2016-01-05-1452004339-1594089-941001_498233517022788_5401488393553377054_n.jpgOutside Restaurant Miami in Qamishly in Syria before it was bombed

They carry them on their shoulders - coffin after coffin. The priest calls out their names, proclaims them martyrs. The church is packed. There are tears, there are screams, and there are cheers. Yes, we cheer for our martyrs- those who refused to leave our homeland in order to keep our representation. The video went viral on Facebook very fast. I don't think anyone could hold back tears.

On December 30th, many Assyrians/Syriacs sat in restaurants in Qamishly in northeastern Syria, planning their New Year celebrations. And on that very night, 17 people were blown to pieces, and many others severely injured. Several acquaintances lost their relatives.

"We don't know who carried out the attacks, what we know is that we don't fit in the picture, that they think that Syria should be emptied of Christians," said a friend of mine on the phone just hours after.

He was sitting at one of the restaurants when it was destroyed. When the first message came from ADFA (A Demand For Action) in Qamishly about the bombings, I couldn't think rationally. It took me two hours to get the courage to call my cousins. I wanted so badly for it not to be true. Just three days before, we had posted photos of our teams on location handing out gifts to the refugee children who fled to Qamishly. They were photos full of joy. I wanted to keep that feeling, but I couldn't. Instead, I've been shaking, crying and struggling to get the word out, to make the world aware of the attacks.

The genocide of my people has now reached our last stronghold. There were many memorial services held in Södertälje, south of Sweden's capitol Stockholm, after the attacks. I attended a few of them. On Sunday January 3rd, St. Jacob's Cathedral in the city was full; thousands of people dressed in black had come to honor the victims and show their support for their families who live here. We had, only a few days earlier, felt a certain relief that the terrible year was soon over, and held on to the hope that a better one would supersede it. At the time, we did not yet know what was to come on the penultimate day of the year.

Syriac Orthodox archbishop Mor Julius Ablahad Shabo began his speech by saying: "Many of you were not here, in this church or in Sweden, just a year ago."

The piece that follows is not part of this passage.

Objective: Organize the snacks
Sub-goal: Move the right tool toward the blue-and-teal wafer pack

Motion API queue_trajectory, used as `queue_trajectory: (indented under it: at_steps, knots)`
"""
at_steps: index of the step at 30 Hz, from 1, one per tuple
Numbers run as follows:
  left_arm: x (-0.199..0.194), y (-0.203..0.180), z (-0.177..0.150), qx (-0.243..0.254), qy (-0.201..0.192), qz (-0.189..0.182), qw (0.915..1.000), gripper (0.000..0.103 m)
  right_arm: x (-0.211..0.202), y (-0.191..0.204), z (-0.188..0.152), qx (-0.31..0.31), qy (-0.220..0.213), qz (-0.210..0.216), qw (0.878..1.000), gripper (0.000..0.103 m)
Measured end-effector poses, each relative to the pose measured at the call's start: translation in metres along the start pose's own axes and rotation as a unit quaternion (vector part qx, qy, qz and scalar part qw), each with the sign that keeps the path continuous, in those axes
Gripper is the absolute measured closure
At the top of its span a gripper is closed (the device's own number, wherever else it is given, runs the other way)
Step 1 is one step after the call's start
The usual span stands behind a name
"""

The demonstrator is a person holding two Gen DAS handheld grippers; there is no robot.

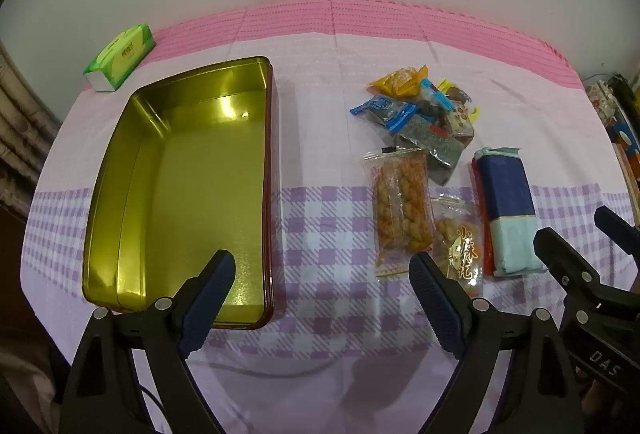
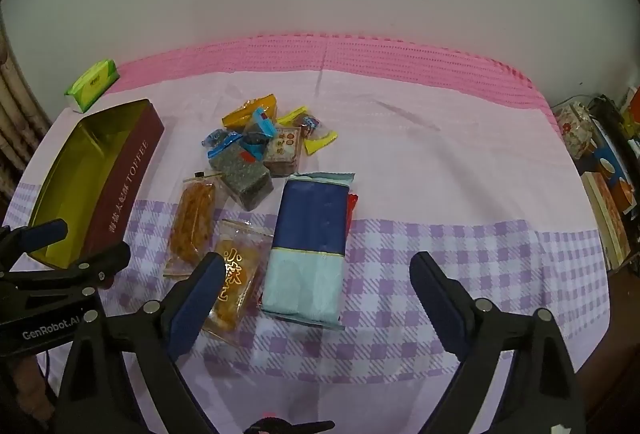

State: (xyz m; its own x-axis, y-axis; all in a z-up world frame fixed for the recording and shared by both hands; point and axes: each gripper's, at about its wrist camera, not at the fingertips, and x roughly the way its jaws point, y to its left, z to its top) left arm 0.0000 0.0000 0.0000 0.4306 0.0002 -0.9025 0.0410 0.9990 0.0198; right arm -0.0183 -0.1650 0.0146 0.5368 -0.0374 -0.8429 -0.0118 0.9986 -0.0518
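Observation:
An empty gold-lined toffee tin point(image 1: 192, 194) with maroon sides lies on the left of the table; it also shows in the right wrist view point(image 2: 120, 186). To its right lies a pile of small wrapped snacks point(image 1: 424, 114) point(image 2: 260, 142), two clear bags of orange fried snacks point(image 1: 402, 206) point(image 2: 192, 222), and a long blue and pale-green packet point(image 1: 508, 202) point(image 2: 308, 242). My left gripper point(image 1: 322, 274) is open and empty, above the cloth between tin and snacks. My right gripper point(image 2: 318, 274) is open and empty, just above the near end of the blue packet.
A green tissue pack point(image 1: 120, 56) point(image 2: 92, 84) sits at the far left corner. The table has a pink and purple checked cloth point(image 1: 320, 226). Boxes and clutter point(image 2: 600, 162) stand past the right edge. A white wall is behind.

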Motion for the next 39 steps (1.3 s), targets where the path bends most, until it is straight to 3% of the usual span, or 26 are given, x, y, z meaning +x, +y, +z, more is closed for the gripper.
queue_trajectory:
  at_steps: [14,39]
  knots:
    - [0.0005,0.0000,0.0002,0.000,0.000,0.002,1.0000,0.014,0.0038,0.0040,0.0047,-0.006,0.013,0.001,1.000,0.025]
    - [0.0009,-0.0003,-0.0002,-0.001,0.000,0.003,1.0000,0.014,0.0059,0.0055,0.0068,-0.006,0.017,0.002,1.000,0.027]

After the service, I sat in the adjoining area to participate in the memorial. I sat with my friends and relatives. We noticed that there were several, newly-arrived people who couldn't have been in Sweden for more than a year-people that we did not recognize or people who had fled Syria recently. An old man asked me to hand him the thermos with coffee. He saw me taking notes. "You know that Qamishly was built by the Assyrians/Syriacs after the genocide of our people in 1915. It became a safe zone where we were protected by the French," he said. I told him that a part of my family also fled there and helped build the city with connected villages.

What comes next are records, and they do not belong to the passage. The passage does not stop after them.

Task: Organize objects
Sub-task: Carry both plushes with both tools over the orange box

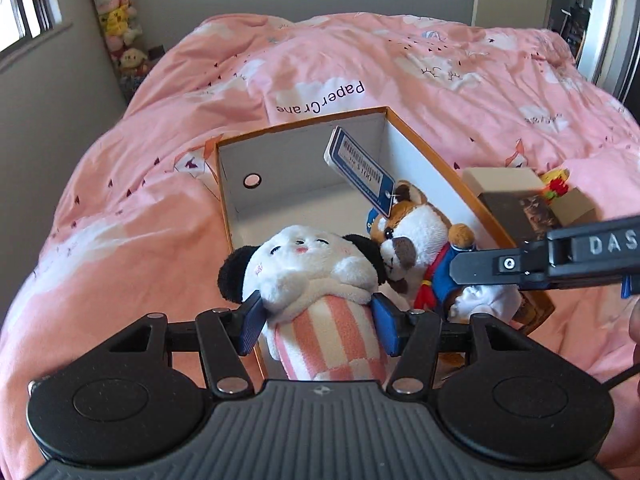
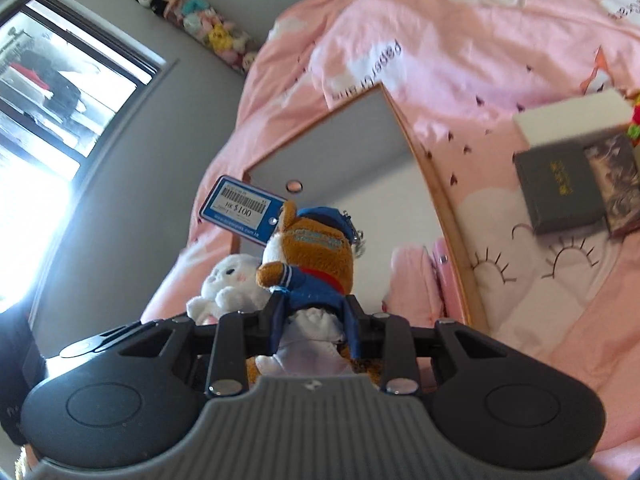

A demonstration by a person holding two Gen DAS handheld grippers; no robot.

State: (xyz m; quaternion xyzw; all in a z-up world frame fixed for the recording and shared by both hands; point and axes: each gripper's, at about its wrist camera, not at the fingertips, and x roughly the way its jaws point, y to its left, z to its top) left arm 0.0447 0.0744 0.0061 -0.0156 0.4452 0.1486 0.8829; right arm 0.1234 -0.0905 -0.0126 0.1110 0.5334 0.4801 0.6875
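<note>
a pink bed cover (image 1: 440,80) fills both views. at mid-frame on it lies an open orange-rimmed box (image 1: 304,184) with white inner walls. right of the box sit a grey book (image 2: 560,192) and a pale carton (image 2: 572,116). the left claw (image 1: 318,320) grips a white striped plush (image 1: 320,280) low at centre, over the box's near end. the right claw (image 2: 316,328) grips a brown dog plush (image 2: 316,256) in blue; its price tag (image 2: 242,208) sticks up left.

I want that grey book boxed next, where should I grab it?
Take the grey book by its long edges, coming from above: it lies flat on the duvet, and a second book crowds one side, so a low sideways approach looks blocked.
</note>
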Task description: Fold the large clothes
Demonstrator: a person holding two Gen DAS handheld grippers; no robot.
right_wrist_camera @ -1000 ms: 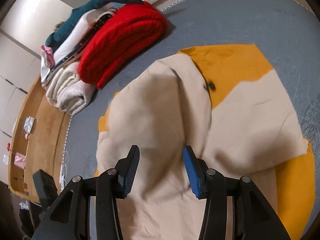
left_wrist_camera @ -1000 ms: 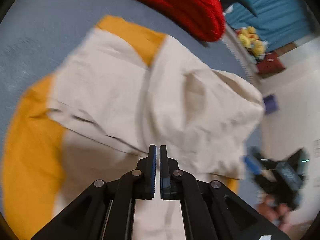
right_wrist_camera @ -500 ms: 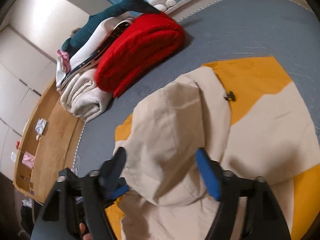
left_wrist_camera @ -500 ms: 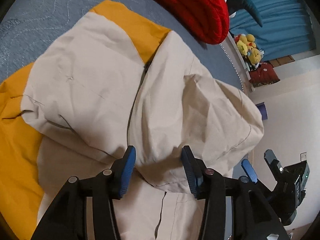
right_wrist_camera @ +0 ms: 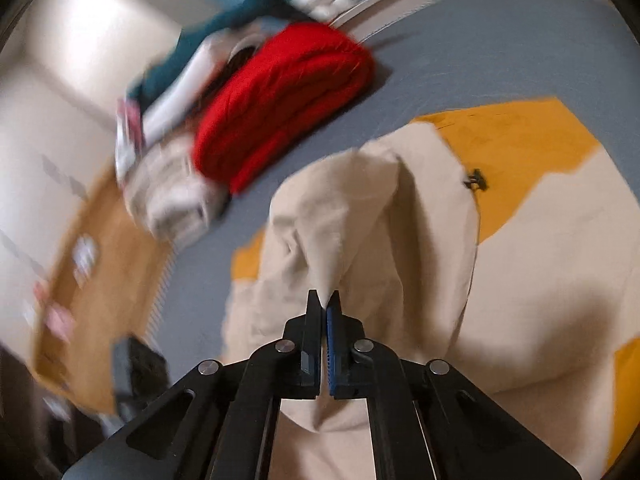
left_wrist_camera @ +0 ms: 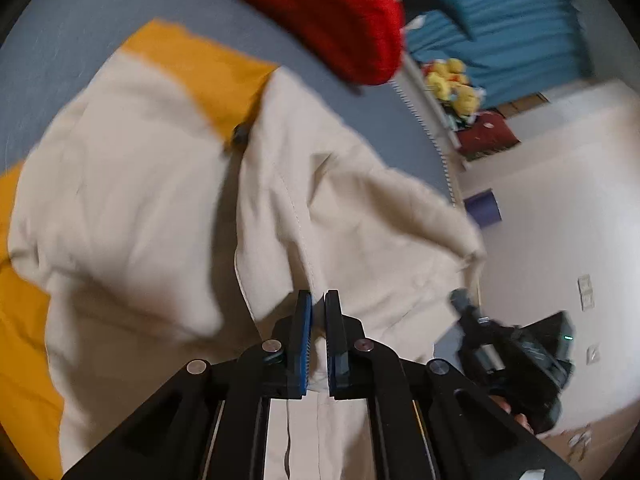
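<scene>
Left wrist view: my left gripper (left_wrist_camera: 318, 300) has its jaws clenched on a fold of the large cream-and-mustard cotton garment (left_wrist_camera: 132, 216), with cloth visible between the pads. Right wrist view: my right gripper (right_wrist_camera: 325, 300) has its jaws clenched on a raised peak of the same cream fabric. The garment lies spread on the grey-blue bed surface (left_wrist_camera: 80, 40), filling the centre and left of the left wrist frame, with the folded red knitted blanket (right_wrist_camera: 280, 100) beyond it at upper centre.

Risks, as I judge them:
- Each grip holds a thin pinch of cloth. A fast pull could strip the fabric out of the pads.
- Unequal travel of the two grippers would skew the fold line and bunch the loose cream layer.
- A high lift could drag the mustard layer beneath and disturb what is already laid.

Orientation: the long axis appears to run from my jaws at lower centre toward the mustard edge at upper left in the left wrist frame. Which end is the collar I cannot tell.
</scene>
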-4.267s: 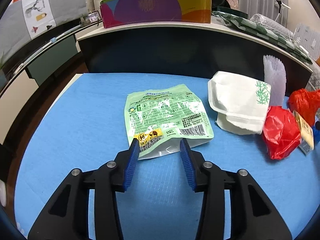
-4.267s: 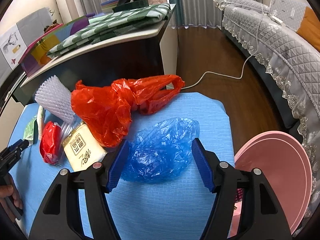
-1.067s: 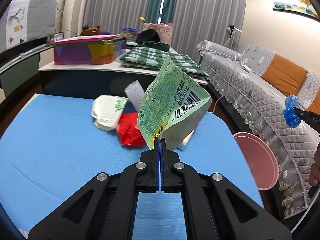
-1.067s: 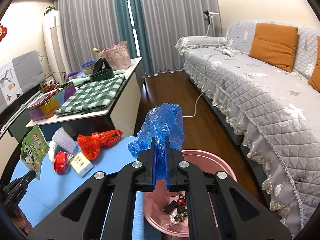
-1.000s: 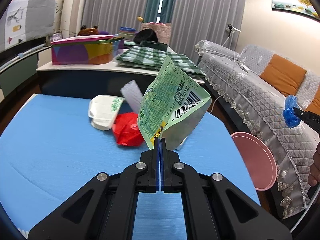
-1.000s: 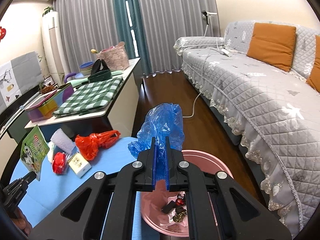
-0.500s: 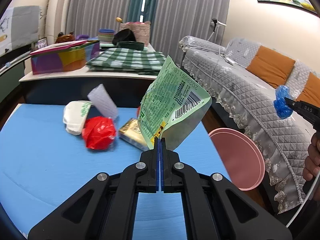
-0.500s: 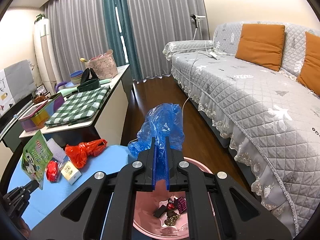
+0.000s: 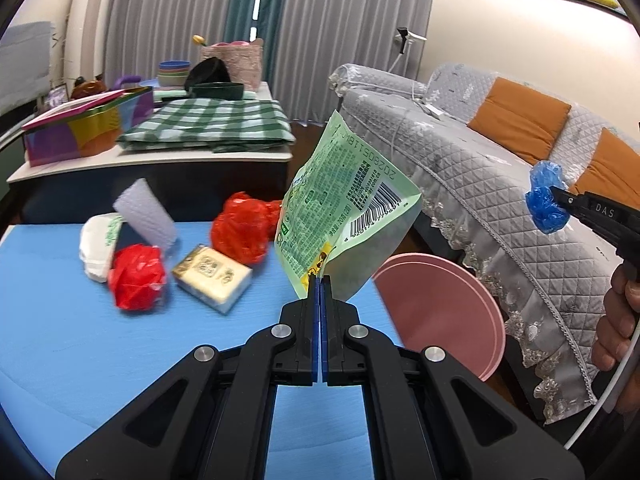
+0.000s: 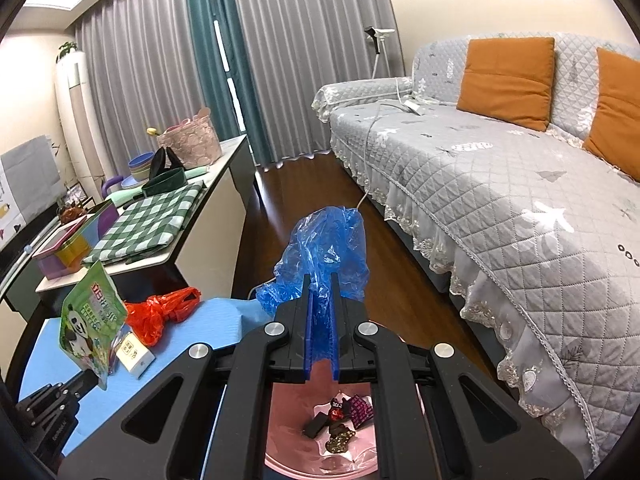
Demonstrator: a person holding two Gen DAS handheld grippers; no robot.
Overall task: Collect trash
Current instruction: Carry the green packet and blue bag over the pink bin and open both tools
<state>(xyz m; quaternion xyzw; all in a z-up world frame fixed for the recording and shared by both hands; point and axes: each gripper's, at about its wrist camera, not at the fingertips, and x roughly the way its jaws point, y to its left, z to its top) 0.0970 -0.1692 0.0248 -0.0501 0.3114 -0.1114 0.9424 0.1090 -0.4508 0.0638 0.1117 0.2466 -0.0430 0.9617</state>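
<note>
My left gripper (image 9: 320,280) is shut on the corner of a green snack pouch (image 9: 344,208) and holds it upright above the blue table's right edge, next to the pink bin (image 9: 440,312). My right gripper (image 10: 321,284) is shut on a crumpled blue plastic bag (image 10: 324,248) and holds it above the pink bin (image 10: 292,440), which has several wrappers inside. The blue bag also shows in the left wrist view (image 9: 545,202). The pouch also shows in the right wrist view (image 10: 90,312).
On the blue table (image 9: 60,340) lie a red plastic ball (image 9: 136,276), an orange-red bag (image 9: 240,232), a tan packet (image 9: 212,276), a white paper bag (image 9: 98,244) and a foam sleeve (image 9: 146,212). A grey sofa (image 10: 520,200) stands right, a sideboard (image 9: 160,152) behind.
Both grippers have moved right toward the pink bin. The pouch now hangs by the table's right edge, and the blue bag is over the bin. Both grips are unchanged.
</note>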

In Qamishly, they grew cotton and many kinds of fruits and grains. I have spent many nights with my cousins on those cotton farms. I've slept in beds outdoors. I have danced, laughed and partied in taverns in the city. I don't know how many times my aunt tried to marry me off. "You're not too bad to look at and you're neither deaf nor blind" was, according to her, attractive to the women of the town. Qamishly was simply charming.

I almost wrote a whole book at Gabriel's, one of the restaurants in the city. When the Assyrians/Syriacs/Chaldeans and Armenians fled in large numbers from Iraq in 2008, I interviewed many of the refugees in that exact restaurant. The day before New Year's Eve 2015, a century after the 1915 genocide, Gabriel's and Miami, another popular restaurant in Qamishly, were demolished.

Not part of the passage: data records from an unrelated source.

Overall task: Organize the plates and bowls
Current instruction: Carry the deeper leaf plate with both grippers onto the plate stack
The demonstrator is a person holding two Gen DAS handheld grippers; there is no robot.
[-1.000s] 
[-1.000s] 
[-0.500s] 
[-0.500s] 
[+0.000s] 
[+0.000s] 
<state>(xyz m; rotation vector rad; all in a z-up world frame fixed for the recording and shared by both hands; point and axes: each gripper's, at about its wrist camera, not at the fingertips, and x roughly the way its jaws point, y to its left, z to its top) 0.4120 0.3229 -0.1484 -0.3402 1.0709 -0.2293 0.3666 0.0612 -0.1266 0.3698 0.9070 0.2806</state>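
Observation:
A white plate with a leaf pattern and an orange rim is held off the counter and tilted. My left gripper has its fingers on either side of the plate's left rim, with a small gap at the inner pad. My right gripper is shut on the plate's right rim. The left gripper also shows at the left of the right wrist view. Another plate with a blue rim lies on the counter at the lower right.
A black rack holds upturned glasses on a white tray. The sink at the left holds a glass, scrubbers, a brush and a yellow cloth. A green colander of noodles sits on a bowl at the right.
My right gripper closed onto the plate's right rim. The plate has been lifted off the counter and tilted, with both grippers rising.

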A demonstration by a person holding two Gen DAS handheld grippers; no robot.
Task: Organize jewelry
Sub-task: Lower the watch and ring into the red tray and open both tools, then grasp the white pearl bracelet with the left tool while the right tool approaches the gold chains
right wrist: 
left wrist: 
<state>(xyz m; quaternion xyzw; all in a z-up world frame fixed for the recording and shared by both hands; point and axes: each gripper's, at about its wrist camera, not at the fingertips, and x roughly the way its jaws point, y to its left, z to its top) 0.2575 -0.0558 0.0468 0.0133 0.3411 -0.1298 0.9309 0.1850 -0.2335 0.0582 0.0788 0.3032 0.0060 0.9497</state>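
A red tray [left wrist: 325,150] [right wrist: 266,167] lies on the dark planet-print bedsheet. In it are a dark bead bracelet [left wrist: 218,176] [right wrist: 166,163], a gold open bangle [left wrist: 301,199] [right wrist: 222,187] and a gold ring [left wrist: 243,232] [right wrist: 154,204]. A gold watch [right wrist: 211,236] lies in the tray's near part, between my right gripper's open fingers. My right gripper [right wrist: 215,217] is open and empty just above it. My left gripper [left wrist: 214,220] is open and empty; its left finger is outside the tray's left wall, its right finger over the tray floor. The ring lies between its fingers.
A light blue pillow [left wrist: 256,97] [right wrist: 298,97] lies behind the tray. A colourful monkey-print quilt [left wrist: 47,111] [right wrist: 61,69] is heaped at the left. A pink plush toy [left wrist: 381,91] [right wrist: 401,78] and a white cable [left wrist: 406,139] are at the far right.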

In recent years, Christians from major Syrian cities like Aleppo and Homs have also fled to Qamishly. Churches, monasteries and organizations have been overcrowded, as well as people fleeing from the terror sect IS or those who have been kidnapped and released after paid ransoms.

In Qamishly, there are YPG, Kurdish security forces, and two Assyrian/Syriac forces - one that cooperates with the Kurdish opposition, and one with Bashar al-Assad's government. Speculation about who may have carried out the attacks is intense. Could it be the opposition, Kurds or Arabs who want to eliminate government supporters? Is it IS - the terror sect who claimed responsibility?

The actual terrorist attack took place in the area of the city where the majority of the population is Christian and is controlled by supporters of the Syrian government. Here, we thought, we would at least be a little safer. But now the terror has even reached this amazing city-a city that is full of theaters, concert halls and other cultural institutions.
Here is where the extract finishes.